Assigned task ▸
From first line to last, copy the listing exactly and omit its pictures.
-=-=-=-=-
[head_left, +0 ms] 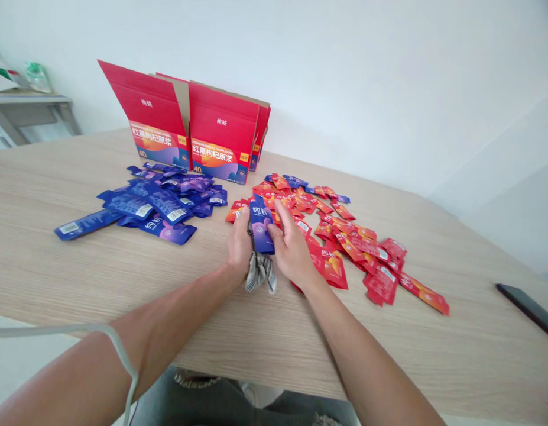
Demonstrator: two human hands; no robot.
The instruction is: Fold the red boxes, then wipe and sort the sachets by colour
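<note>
A blue sachet (261, 228) with white print stands upright between my two hands, above the near side of the table. My left hand (240, 242) is closed along its left edge. A crumpled grey striped cloth (259, 272) hangs below that hand, bunched behind the sachet. From the right, my right hand (292, 244) grips the sachet with the thumb over its front. Just beyond and to the right of my hands lies a spread of red sachets (333, 266), with a few blue ones among them at the back. To the left is a pile of blue sachets (167, 201).
Red cardboard boxes (223, 130) with raised flaps stand at the back of the wooden table (203, 331), close to the white wall. A flat black object (528, 307) lies at the right edge. A pale cable (118, 349) crosses my left arm. Another table (29, 97) stands at far left.
</note>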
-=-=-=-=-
Response area ▸
[head_left, +0 ms] 
Demonstrator: two human hands; no robot.
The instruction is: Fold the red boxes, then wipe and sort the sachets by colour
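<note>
A blue sachet (261, 228) with white print stands upright between my two hands, above the near side of the table. My left hand (240, 242) is closed along its left edge. A crumpled grey striped cloth (259, 272) hangs below that hand, bunched behind the sachet. From the right, my right hand (292, 244) grips the sachet with the thumb over its front. Just beyond and to the right of my hands lies a spread of red sachets (333, 266), with a few blue ones among them at the back. To the left is a pile of blue sachets (167, 201).
Red cardboard boxes (223, 130) with raised flaps stand at the back of the wooden table (203, 331), close to the white wall. A flat black object (528, 307) lies at the right edge. A pale cable (118, 349) crosses my left arm. Another table (29, 97) stands at far left.
</note>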

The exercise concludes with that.